### Prompt
Search each line below for "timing", then return the lines where it appears.

[Extracted data entries]
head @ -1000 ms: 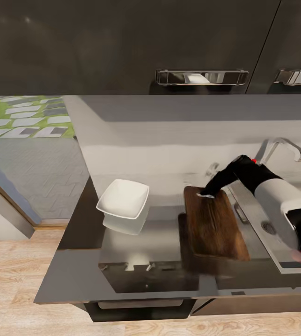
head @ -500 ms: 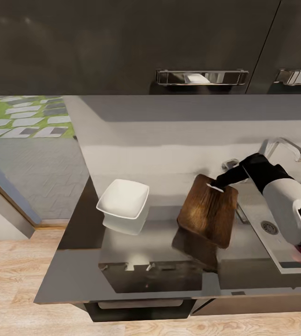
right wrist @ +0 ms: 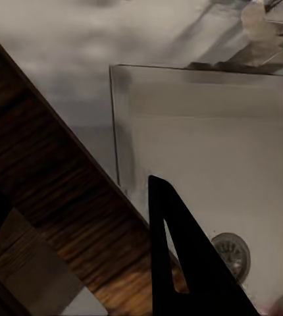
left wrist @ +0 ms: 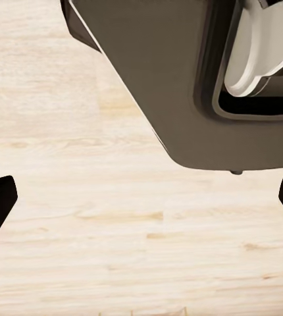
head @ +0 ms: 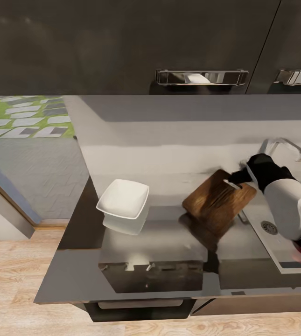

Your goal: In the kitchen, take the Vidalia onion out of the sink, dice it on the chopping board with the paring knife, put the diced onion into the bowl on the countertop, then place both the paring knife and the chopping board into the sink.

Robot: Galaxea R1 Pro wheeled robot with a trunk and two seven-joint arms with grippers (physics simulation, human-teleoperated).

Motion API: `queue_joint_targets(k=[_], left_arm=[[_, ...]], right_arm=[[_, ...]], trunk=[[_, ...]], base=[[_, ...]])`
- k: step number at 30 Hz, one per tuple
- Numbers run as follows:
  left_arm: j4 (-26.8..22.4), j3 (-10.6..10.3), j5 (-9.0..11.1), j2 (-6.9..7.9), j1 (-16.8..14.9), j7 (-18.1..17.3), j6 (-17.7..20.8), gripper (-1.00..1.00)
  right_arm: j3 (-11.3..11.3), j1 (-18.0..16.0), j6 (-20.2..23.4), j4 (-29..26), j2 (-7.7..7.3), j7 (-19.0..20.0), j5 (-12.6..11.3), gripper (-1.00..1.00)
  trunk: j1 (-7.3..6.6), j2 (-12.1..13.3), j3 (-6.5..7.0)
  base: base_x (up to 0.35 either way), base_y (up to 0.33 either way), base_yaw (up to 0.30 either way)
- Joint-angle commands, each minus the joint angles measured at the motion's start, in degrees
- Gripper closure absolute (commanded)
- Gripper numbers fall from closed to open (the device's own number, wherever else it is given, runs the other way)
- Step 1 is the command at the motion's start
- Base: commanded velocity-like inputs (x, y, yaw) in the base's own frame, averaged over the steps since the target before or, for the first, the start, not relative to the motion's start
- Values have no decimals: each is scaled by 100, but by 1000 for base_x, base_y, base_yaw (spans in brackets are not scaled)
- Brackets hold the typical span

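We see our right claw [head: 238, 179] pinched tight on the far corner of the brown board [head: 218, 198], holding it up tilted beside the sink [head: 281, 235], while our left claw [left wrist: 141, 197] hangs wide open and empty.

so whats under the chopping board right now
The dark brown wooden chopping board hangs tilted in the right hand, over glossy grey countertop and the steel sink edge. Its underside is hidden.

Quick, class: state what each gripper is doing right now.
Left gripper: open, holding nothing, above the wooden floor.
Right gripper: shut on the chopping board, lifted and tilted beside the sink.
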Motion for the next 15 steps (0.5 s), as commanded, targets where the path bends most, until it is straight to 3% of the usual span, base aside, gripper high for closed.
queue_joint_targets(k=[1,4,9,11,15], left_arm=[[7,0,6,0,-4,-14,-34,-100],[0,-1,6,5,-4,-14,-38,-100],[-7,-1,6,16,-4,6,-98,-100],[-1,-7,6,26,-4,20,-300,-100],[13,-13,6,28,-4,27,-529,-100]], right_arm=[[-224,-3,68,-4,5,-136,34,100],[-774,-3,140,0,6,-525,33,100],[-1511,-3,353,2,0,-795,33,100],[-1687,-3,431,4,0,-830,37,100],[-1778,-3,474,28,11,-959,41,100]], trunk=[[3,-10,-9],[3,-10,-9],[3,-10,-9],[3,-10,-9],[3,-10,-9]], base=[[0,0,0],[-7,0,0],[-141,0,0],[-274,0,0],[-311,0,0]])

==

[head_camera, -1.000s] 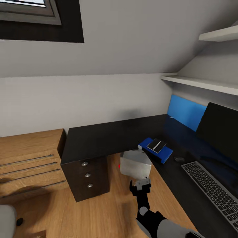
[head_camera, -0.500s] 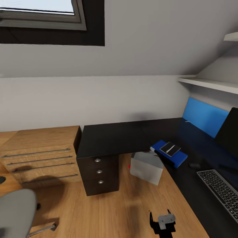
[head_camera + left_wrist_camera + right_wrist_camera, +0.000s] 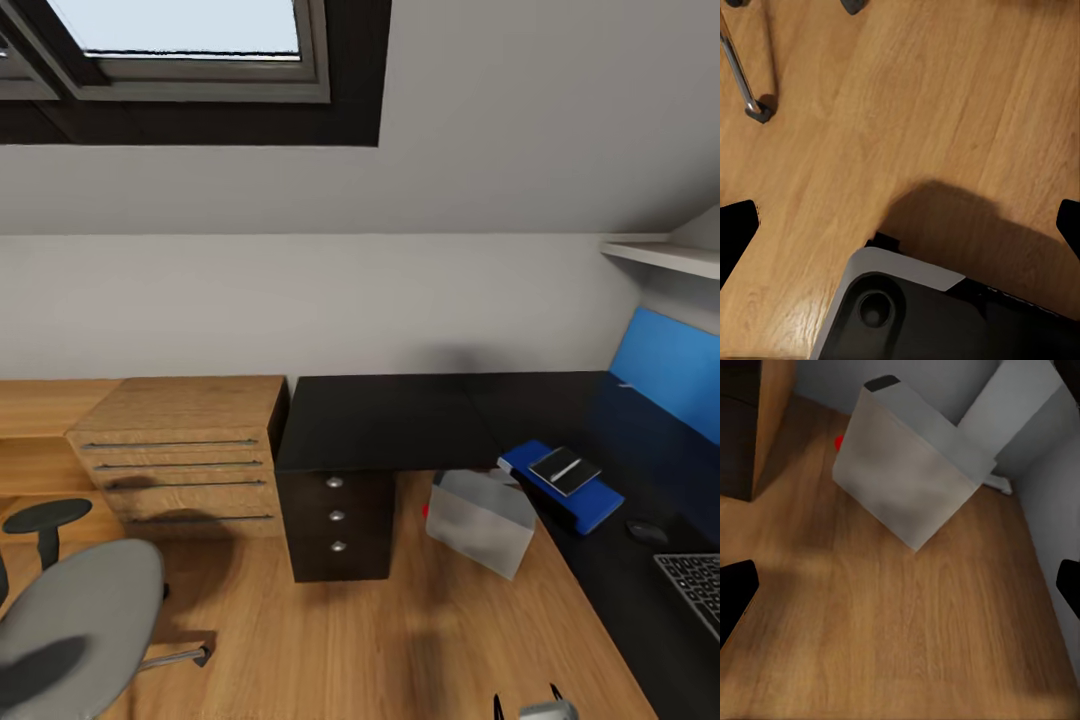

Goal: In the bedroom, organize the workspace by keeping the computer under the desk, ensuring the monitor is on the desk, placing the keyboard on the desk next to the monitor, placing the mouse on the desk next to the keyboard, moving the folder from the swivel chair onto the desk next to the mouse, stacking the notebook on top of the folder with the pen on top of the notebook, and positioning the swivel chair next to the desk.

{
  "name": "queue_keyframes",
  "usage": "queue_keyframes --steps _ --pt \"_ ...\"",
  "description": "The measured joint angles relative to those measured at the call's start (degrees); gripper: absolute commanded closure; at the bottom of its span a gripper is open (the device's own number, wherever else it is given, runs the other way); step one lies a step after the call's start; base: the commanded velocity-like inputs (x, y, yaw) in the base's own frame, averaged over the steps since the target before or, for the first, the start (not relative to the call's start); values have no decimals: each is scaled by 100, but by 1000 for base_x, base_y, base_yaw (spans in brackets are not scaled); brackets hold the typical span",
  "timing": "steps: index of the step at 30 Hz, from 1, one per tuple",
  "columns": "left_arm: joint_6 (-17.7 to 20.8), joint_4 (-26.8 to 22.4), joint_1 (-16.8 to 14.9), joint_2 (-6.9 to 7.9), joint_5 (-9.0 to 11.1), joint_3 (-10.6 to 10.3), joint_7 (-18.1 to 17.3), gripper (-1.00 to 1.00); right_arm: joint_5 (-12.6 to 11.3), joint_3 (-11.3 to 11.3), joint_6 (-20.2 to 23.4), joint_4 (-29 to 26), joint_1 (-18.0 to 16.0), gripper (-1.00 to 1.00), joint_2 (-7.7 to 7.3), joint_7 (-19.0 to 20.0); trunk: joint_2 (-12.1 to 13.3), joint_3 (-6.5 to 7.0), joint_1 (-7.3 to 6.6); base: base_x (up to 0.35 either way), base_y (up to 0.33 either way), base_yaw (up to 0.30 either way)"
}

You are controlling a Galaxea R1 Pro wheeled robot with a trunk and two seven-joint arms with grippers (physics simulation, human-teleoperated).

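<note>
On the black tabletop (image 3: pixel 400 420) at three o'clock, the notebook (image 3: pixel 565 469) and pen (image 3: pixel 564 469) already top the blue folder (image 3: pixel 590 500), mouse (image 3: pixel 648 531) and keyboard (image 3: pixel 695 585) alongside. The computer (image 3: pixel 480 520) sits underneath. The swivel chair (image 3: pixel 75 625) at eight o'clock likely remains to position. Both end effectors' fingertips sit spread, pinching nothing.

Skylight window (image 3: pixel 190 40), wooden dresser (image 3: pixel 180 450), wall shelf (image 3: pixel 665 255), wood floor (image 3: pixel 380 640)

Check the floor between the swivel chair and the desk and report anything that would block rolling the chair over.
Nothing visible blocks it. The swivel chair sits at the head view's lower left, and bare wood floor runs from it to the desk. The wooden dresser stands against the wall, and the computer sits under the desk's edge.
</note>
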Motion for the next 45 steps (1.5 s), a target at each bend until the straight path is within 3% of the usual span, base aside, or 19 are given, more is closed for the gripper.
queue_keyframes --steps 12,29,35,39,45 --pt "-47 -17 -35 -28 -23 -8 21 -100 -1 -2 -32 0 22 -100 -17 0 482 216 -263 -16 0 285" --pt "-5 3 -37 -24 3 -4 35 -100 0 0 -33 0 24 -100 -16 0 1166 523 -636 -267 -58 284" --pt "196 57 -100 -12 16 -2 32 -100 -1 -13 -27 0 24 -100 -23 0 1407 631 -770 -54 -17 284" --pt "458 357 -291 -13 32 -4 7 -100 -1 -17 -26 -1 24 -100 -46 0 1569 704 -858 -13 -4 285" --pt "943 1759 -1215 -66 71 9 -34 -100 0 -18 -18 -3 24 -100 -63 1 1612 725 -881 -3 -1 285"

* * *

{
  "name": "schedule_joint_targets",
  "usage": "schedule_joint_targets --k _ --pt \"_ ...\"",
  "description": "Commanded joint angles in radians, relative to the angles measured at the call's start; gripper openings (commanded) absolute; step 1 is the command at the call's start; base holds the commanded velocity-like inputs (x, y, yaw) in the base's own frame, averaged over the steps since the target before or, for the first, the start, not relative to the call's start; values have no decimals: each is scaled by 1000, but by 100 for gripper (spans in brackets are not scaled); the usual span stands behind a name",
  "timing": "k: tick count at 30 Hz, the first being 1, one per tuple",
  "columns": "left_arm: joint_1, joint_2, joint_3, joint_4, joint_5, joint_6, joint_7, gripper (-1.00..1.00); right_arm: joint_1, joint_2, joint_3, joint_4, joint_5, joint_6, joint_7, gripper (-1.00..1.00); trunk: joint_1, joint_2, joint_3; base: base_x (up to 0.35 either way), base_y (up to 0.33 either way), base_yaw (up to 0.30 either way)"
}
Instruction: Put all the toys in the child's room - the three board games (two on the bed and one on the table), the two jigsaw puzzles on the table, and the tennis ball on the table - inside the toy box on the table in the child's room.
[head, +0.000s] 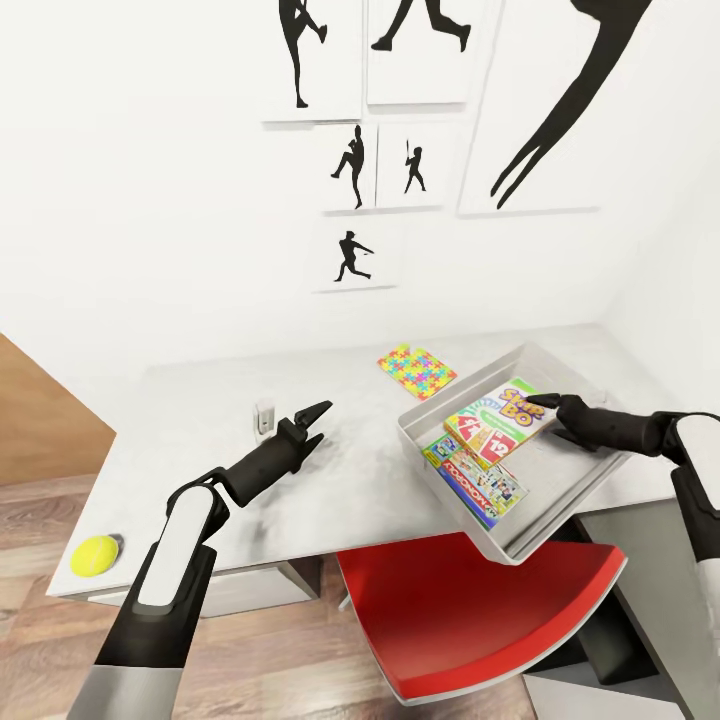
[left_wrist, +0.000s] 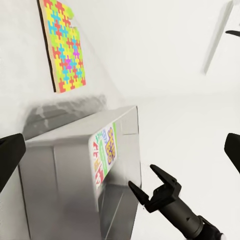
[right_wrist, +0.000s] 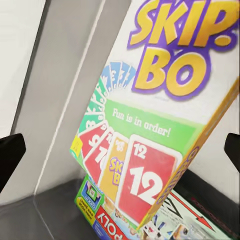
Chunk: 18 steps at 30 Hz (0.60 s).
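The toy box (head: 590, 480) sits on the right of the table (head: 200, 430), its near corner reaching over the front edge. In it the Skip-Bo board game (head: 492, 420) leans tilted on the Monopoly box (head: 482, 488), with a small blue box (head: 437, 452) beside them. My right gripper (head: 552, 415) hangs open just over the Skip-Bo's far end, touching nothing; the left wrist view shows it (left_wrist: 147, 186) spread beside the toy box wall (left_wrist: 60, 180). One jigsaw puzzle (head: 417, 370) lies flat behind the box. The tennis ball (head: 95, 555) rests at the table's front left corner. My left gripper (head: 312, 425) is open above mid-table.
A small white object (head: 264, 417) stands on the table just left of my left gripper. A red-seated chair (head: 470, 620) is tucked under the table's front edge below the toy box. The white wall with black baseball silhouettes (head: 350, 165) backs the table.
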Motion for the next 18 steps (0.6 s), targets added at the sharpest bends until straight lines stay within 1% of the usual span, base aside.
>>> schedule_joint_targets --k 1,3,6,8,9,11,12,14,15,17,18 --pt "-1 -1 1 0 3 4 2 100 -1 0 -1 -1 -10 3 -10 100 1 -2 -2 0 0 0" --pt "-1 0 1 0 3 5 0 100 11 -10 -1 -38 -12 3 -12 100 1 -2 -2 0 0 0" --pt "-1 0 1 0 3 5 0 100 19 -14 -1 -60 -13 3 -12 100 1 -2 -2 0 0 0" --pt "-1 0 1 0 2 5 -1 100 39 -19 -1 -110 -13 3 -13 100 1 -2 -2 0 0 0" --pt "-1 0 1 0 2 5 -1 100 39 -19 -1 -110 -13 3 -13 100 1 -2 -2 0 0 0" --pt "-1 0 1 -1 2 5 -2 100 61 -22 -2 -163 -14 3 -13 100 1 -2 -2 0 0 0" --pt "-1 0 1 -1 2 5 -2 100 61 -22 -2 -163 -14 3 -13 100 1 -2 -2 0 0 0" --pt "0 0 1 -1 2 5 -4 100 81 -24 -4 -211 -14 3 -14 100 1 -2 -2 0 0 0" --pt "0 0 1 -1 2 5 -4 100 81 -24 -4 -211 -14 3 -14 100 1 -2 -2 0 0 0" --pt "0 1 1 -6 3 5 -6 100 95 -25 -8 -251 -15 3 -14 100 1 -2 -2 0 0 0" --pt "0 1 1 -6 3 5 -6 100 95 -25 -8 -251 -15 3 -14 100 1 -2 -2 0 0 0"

### Solution below
  "timing": "steps: index of the step at 30 Hz, from 1, one per tuple",
  "timing": "k: tick count at 30 Hz, the first being 1, one per tuple",

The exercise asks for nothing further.